Il y a une scène qui revient souvent, sous des formes différentes, chez les dirigeants et les familles que j’accompagne.
Un conseil s’est tenu. Tout le monde était d’accord sur le papier. Et pourtant, rien n’avance : la cession traîne, la succession se dérobe, la décision pourtant actée ne se met jamais tout à fait en œuvre.
On cherche alors du côté du montage : il faudrait revoir la gouvernance, clarifier les mandats, réunir à nouveau les conseillers. Parfois c’est effectivement nécessaire. Mais souvent, le blocage ne se trouve pas dans la structure. Il se trouve dans ce que la structure n’a pas le droit d’accueillir.

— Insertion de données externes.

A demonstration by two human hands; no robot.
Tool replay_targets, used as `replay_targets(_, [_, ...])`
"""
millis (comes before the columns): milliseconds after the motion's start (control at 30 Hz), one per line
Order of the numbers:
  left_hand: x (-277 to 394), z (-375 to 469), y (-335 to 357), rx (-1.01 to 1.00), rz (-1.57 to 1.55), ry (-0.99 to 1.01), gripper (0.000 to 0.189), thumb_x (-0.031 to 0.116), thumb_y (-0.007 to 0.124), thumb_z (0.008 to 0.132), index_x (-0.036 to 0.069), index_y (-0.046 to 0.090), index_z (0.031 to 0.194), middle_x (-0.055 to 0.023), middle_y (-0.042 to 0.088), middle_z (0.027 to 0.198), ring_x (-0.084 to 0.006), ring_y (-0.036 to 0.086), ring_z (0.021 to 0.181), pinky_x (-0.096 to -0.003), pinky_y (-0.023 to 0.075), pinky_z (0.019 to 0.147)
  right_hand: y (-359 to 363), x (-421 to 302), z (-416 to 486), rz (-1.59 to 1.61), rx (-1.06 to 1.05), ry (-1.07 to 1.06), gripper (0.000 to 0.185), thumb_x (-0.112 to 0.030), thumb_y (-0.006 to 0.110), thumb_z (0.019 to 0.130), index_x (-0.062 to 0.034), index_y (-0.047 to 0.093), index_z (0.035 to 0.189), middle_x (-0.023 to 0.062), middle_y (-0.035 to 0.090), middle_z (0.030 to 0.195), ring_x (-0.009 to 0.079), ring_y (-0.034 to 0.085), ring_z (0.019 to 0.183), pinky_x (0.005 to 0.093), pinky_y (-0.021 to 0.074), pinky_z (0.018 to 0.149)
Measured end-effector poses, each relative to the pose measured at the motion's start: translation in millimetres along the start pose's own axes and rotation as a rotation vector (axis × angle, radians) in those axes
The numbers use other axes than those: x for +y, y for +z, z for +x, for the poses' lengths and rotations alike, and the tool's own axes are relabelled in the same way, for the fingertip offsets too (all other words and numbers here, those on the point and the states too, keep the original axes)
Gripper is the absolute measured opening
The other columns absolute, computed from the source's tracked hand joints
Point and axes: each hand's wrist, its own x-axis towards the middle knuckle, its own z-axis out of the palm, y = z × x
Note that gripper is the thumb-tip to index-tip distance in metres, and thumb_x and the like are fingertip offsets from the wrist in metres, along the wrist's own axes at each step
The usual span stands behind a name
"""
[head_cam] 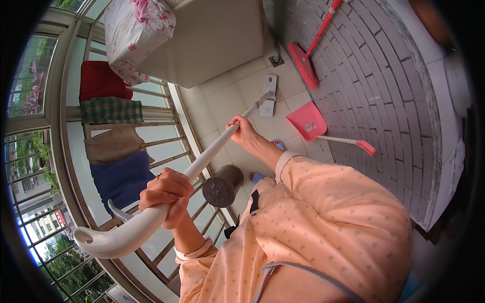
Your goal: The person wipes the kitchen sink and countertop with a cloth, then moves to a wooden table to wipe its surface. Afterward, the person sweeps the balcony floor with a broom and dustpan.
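Observation:
My left hand [166, 197] is wrapped around the upper part of a thick white mop handle [212, 153], close to its curved end with a hole. Farther down, my right hand [242, 130] grips the same handle. The handle slants away to a narrow flat white mop head [269, 85], which lies on the pale tiled floor [212, 110]. To the right of the mop head sits a pink dustpan [308, 121] with a white and pink handle. A pink broom [305, 64] with a red handle leans at the grey brick-patterned wall.
A large beige cabinet or appliance [212, 41] under a floral cloth [140, 41] stands ahead. Left are a metal railing with hanging cloths [117, 174] and windows. A dark brown cylindrical object [223, 185] stands near my feet in blue slippers [257, 176]. A pipe enters a floor drain [276, 60].

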Motion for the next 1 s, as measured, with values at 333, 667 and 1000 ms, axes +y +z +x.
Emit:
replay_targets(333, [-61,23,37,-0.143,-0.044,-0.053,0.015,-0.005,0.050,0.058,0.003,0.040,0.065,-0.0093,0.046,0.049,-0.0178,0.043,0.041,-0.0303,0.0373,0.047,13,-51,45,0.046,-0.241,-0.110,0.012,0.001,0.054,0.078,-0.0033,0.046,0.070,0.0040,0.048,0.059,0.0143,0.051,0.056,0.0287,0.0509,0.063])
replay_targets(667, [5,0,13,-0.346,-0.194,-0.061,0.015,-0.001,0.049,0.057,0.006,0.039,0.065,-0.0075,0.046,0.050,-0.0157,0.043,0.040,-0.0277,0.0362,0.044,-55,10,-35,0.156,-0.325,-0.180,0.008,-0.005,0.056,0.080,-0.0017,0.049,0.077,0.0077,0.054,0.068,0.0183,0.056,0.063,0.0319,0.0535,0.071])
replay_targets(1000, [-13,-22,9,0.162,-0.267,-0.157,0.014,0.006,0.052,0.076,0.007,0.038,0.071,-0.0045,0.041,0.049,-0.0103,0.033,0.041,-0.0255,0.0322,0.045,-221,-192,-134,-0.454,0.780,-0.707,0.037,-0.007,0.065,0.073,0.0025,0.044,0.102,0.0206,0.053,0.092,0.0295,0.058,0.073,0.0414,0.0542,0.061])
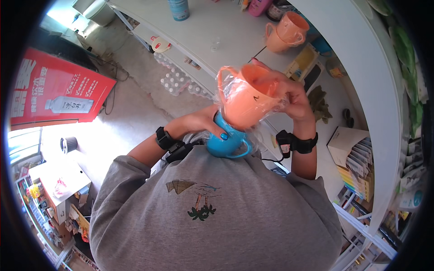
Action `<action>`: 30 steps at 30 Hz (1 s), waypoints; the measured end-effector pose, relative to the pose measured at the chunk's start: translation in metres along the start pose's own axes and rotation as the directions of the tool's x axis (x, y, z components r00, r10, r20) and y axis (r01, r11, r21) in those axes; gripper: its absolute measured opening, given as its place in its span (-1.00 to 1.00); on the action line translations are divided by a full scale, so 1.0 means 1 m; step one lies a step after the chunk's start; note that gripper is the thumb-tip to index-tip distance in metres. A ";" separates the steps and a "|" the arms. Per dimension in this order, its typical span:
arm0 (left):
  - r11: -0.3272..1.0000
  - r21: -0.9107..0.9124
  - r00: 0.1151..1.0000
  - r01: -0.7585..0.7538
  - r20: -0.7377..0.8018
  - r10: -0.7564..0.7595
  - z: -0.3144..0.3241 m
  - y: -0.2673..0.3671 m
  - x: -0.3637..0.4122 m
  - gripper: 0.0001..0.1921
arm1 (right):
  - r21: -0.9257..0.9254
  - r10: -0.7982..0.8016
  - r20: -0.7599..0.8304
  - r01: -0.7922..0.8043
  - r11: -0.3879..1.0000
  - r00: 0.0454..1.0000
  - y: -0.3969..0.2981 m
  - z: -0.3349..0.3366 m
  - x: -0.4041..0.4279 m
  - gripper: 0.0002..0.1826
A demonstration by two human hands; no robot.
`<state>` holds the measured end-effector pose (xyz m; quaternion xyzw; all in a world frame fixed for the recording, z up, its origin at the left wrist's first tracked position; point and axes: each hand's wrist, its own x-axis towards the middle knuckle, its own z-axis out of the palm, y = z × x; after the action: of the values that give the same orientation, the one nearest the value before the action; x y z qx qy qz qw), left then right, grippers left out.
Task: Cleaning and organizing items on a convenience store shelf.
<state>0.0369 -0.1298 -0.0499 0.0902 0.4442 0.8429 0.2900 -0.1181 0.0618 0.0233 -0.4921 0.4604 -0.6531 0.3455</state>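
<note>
My left hand [200,122] is around a blue plastic mug [222,144] in clear wrap, held close to my chest. Its thumb lies over the blue mug's side, and the other fingers are mostly hidden. An orange two-handled mug [242,100], also in crinkled clear plastic, sits tilted at the blue mug's top. Whether its base is inside the blue mug or only against it, I cannot tell. My right hand [293,91] grips the orange mug by its right side, with fingers at the rim. Both wrists wear black straps with small devices.
On the white counter [217,30] stand stacked orange mugs [286,34], a blue can [178,9] and a pink bottle [259,6]. A box of packets [352,159] is at right. Bottle packs [174,81] lie below. A red printed sign [61,89] stands at left.
</note>
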 end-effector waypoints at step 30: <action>0.261 0.960 0.444 -0.103 -0.190 0.876 -0.087 0.032 0.150 -0.31 | 0.026 -0.010 -0.988 0.228 0.973 0.155 0.015 0.036 -0.103 -0.35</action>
<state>-0.1344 -0.1192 -0.0911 0.0333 0.8050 0.5008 -0.3163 -0.0554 0.1402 -0.0211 0.0426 0.4767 -0.8768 -0.0458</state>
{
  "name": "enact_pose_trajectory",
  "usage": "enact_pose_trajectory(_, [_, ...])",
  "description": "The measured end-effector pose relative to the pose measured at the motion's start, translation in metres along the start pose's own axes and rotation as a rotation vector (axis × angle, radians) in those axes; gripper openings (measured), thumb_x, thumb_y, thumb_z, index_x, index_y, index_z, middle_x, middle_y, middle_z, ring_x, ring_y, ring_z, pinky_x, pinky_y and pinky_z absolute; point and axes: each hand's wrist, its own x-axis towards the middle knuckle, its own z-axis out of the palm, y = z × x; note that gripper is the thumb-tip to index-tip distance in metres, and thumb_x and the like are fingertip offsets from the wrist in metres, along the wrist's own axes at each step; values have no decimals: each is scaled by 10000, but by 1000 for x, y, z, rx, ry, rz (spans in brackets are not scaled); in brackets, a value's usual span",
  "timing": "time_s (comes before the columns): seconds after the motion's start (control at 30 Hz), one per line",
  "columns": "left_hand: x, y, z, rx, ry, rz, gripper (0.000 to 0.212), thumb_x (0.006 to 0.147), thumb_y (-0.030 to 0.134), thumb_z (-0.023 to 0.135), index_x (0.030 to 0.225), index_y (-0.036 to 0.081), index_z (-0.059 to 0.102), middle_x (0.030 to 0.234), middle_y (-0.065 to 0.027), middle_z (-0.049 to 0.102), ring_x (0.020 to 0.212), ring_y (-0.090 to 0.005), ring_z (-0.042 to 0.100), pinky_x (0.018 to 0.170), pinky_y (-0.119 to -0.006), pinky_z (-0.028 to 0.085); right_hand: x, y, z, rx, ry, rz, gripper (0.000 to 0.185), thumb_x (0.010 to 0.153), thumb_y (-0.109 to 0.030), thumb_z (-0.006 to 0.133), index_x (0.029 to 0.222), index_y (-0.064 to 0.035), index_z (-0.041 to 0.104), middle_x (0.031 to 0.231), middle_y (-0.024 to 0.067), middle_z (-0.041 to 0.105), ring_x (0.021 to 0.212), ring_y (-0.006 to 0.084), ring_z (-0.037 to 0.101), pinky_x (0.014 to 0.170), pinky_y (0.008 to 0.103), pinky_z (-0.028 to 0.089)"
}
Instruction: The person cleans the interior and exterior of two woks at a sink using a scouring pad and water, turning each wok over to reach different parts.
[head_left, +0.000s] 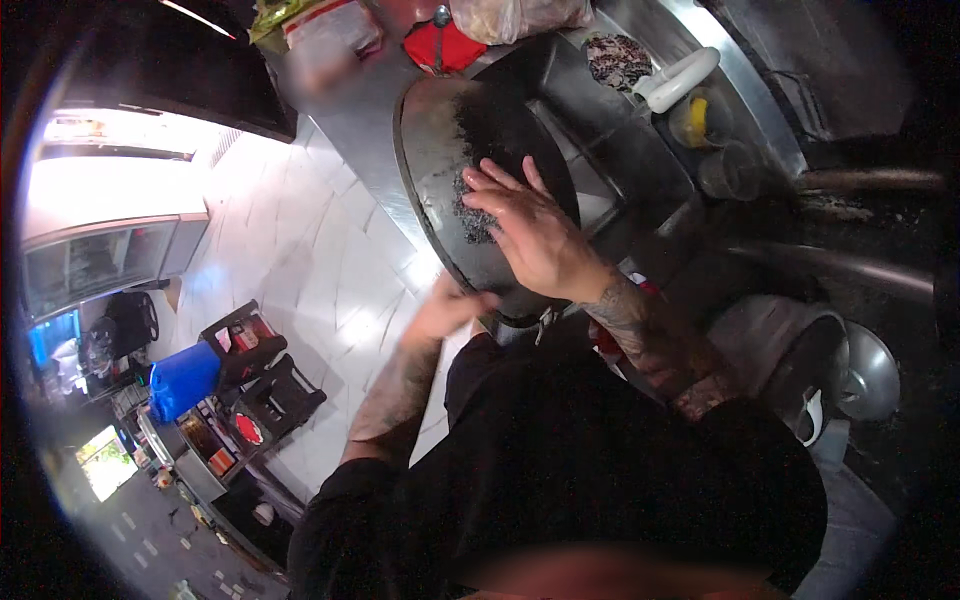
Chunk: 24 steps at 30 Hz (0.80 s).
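Observation:
Before me a large round metal pan (431, 142) stands tilted at the edge of the sink (637, 157). Its surface is grey along the rim side and blackened and rough towards the middle. My left hand (454, 311), slightly blurred, grips the rim at the near left. Over the dark patch lies my right hand (536, 240), palm down with its fingers apart. Whether anything sits beneath that palm cannot be made out. A small metal fitting (544, 324) shows at the pan's near edge.
A white faucet (682, 79) curves over the sink, near a debris-filled strainer (619, 61) and a cup with a yellow sponge (697, 120). On the metal counter (352, 127) lie a red cloth (450, 49), a spoon (441, 22) and plastic bags (517, 19). Black crates (274, 397) stand on the tiled floor (352, 247).

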Motion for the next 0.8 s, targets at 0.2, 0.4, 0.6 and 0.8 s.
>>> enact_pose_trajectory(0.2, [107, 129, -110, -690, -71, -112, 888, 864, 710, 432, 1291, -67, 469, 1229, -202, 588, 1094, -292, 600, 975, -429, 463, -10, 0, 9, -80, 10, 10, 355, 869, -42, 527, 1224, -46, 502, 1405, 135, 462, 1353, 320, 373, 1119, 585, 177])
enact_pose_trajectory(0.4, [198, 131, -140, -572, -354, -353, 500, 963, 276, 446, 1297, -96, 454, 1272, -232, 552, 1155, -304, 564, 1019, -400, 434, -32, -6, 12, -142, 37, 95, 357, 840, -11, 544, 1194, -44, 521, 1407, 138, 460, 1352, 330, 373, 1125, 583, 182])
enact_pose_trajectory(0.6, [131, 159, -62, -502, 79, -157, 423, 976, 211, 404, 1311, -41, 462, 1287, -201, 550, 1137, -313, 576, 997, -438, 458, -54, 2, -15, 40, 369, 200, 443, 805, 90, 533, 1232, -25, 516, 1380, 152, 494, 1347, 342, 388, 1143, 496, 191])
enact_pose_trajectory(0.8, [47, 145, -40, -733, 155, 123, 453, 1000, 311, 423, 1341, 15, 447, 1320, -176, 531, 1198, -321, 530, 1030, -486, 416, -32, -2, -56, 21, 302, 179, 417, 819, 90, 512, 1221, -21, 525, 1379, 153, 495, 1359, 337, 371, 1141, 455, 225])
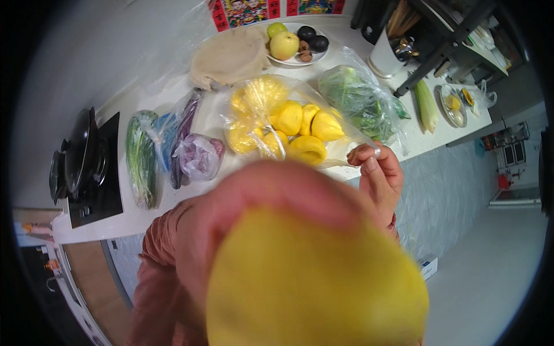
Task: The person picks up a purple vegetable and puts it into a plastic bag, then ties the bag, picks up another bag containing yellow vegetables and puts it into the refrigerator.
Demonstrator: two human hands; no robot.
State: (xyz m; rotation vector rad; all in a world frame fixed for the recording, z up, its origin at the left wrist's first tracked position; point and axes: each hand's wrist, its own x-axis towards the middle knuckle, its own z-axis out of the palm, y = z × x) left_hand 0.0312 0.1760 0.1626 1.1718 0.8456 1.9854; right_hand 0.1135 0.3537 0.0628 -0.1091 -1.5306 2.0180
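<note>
My left hand (259, 186) is raised very near the camera and wrapped around a large yellow fruit (320, 281), blurred and filling the lower middle of the picture. Behind it on the white counter, a clear plastic bag (255, 114) lies spread open. Several smooth yellow fruits (288, 119), perhaps quinces, are in the bag. At the bag's right edge my right hand (381, 177), with a ring on one finger, pinches the plastic film between thumb and fingers. The raised fruit hides the counter's front edge and part of my right forearm.
Left of the bag lie bagged scallions (142, 160), a long eggplant (184, 134) and a purple bundle (201, 156). Bagged greens (361, 99) are at the right. Behind stand a fruit plate (281, 59) and a cloth-covered round thing (229, 56). A cooktop (101, 190) holds a black pan (82, 151).
</note>
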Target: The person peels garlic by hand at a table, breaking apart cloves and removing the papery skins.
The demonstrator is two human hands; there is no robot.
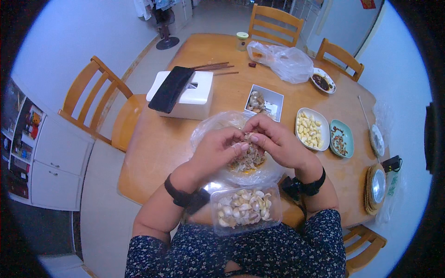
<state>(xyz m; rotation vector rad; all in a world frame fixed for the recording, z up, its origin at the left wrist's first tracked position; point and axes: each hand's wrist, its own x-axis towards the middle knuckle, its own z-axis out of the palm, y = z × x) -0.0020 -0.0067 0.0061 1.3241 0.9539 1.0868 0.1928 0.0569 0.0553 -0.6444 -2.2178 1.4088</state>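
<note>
My left hand (222, 146) and my right hand (274, 140) meet over a clear plastic bag (205, 133) spread on the table. Between their fingertips is a small piece of garlic (248, 136), partly hidden by the thumbs. Below the fingers a heap of papery garlic skins (248, 161) lies on the bag. Nearest my body stands a clear plastic container (215, 227) with unpeeled garlic cloves (245, 206). A white dish (325, 133) of peeled cloves (308, 129) is to the right of my right hand. A square white box (277, 100) beyond the hands holds a garlic bulb (256, 100) and skins.
A white tissue box (187, 110) with a black case (172, 89) on top stands at the left. Chopsticks (215, 66), a plastic bag (288, 64), a sauce dish (323, 80), a green dish (341, 139) and round mats (370, 189) lie around the wooden table (146, 166).
</note>
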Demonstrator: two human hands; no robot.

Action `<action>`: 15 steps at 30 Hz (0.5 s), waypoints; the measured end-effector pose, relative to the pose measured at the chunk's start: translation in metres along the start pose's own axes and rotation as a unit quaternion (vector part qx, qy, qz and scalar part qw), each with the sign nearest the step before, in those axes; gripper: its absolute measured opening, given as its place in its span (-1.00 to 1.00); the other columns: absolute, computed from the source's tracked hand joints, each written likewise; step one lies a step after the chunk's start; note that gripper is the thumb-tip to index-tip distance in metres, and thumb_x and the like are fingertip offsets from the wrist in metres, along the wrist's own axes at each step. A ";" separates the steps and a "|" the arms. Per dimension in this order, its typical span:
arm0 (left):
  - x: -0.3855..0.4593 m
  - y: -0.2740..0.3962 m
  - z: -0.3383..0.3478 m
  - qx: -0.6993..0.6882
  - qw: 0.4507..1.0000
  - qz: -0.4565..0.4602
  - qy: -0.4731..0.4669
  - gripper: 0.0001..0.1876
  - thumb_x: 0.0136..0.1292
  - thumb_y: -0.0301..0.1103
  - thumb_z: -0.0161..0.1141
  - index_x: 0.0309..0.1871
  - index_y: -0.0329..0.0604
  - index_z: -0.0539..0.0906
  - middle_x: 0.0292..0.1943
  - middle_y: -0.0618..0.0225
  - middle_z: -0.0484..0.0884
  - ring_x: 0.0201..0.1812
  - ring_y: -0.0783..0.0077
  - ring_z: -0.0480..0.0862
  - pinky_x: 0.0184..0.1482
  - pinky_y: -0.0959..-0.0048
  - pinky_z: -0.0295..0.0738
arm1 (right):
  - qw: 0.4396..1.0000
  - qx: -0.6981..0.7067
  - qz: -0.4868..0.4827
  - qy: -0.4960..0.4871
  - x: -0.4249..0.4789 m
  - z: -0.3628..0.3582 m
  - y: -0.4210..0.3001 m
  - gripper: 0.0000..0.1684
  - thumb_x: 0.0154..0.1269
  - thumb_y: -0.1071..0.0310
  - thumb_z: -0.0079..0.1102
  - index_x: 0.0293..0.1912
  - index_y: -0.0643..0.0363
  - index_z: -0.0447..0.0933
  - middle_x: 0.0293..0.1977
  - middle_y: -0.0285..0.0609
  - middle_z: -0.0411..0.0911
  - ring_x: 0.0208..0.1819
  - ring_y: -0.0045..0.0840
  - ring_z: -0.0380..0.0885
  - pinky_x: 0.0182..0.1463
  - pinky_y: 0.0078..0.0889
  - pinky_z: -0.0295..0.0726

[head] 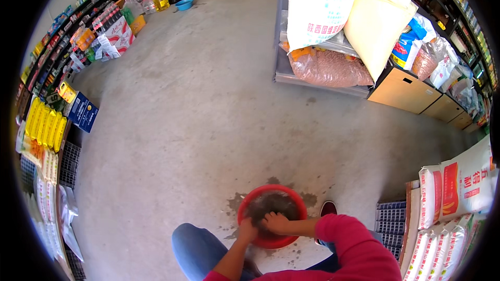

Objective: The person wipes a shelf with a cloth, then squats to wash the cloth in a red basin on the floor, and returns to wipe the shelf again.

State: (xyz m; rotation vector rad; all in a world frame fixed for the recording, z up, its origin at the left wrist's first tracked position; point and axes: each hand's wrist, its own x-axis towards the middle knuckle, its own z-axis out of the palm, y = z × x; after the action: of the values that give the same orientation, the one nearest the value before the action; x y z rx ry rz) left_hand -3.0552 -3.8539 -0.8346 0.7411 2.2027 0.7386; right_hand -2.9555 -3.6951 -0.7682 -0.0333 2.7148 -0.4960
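A red plastic basin (303,212) stands on the floor between my feet. Dark, murky water (269,203) with some light foam near its edge fills it. My left hand (248,230) reaches over the left rim, its fingers down at the water. From the right comes my right hand (275,223), palm down over the middle of the basin, with its fingers bent toward the left hand. Whether either hand grips something under the surface is hidden. Wet patches (310,200) mark the concrete around the basin.
Stacked flour sacks (466,187) rest on a pallet-like stand at right, beside black plastic crates (390,218). Ahead, large sacks (320,8) stand on a grey shelf unit (324,86). Goods shelves and yellow packs (45,123) line the left. A blue basin (184,4) lies far off.
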 end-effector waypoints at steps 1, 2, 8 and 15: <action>-0.001 0.003 0.000 -0.006 1.000 0.005 -0.003 -0.63 0.01 -0.42 0.14 -0.07 -0.35 0.58 -0.12 -0.15 0.59 -0.01 -0.17 0.55 0.07 0.08 0.44 | 1.000 -0.020 0.020 -0.005 0.006 0.014 0.004 -0.71 0.20 0.35 -0.01 -0.06 0.10 0.43 -0.14 -0.02 0.42 -0.02 -0.15 0.47 -0.13 -0.09 0.58; -0.003 0.007 0.002 -0.013 1.000 0.010 -0.005 -0.62 -0.01 -0.44 0.14 -0.08 -0.39 0.57 -0.14 -0.17 0.60 -0.03 -0.17 0.56 0.05 0.11 0.46 | 0.998 -0.041 0.037 0.015 0.008 0.027 0.009 -0.69 0.21 0.33 -0.01 -0.03 0.09 0.44 -0.10 -0.01 0.43 0.03 -0.15 0.44 -0.09 -0.06 0.57; -0.025 -0.009 0.013 0.024 0.999 -0.003 -0.036 -0.53 0.01 -0.41 0.18 0.03 -0.45 0.54 -0.14 -0.17 0.63 -0.06 -0.11 0.62 -0.01 0.19 0.52 | 0.979 0.128 0.134 -0.085 0.039 0.139 0.038 -0.59 0.26 0.19 -0.02 0.07 0.08 0.47 0.07 0.03 0.44 0.13 -0.08 0.42 0.09 0.17 0.44; -0.030 -0.022 0.023 -0.053 0.993 -0.100 -0.044 -0.64 0.04 -0.39 0.14 -0.05 -0.30 0.59 -0.17 -0.12 0.63 -0.06 -0.12 0.62 0.01 0.11 0.52 | 0.994 0.039 0.038 -0.097 0.016 0.040 0.021 -0.66 0.17 0.27 0.07 -0.06 0.18 0.48 -0.06 0.07 0.49 0.01 -0.10 0.49 0.06 0.00 0.47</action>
State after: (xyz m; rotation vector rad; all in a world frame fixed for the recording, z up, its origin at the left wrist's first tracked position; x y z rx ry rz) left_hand -3.0264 -3.8824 -0.8507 0.4829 2.1031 0.7018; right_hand -2.9552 -3.6898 -0.8157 0.0414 2.4947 -0.5472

Un conseil de famille, un comité de direction, un family office : ce sont des instances qui doivent, pour fonctionner, montrer une forme d’unité. On n’y dit pas la rivalité qu’on porte envers un frère ou une sœur associée. On n’y dit pas la dette qu’on ressent envers un fondateur qu’on a peur de trahir en changeant quoi que ce soit. On n’y dit pas la peur, tout simplement, de ne pas être à la hauteur de ce qu’on hérite.
Ce non-dit-là ne disparaît pas parce qu’il n’a pas de ligne à l’ordre du jour. Il se déplace, dans un retard qui n’en finit pas, une clause qu’on renégocie sans fin, une décision qu’on fait traîner sans se l’expliquer à soi-même.
Ce que je propose, dans le cadre analytique, ce n’est pas une nouvelle instance de gouvernance. C’est un endroit où ce non-dit peut enfin se dire, à quelqu’un qui n’a, dans cette histoire, rien à gagner ni à perdre. Ni la structure, ni la performance. Juste ce qui, chez vous, résiste encore à ce que vous avez pourtant décidé.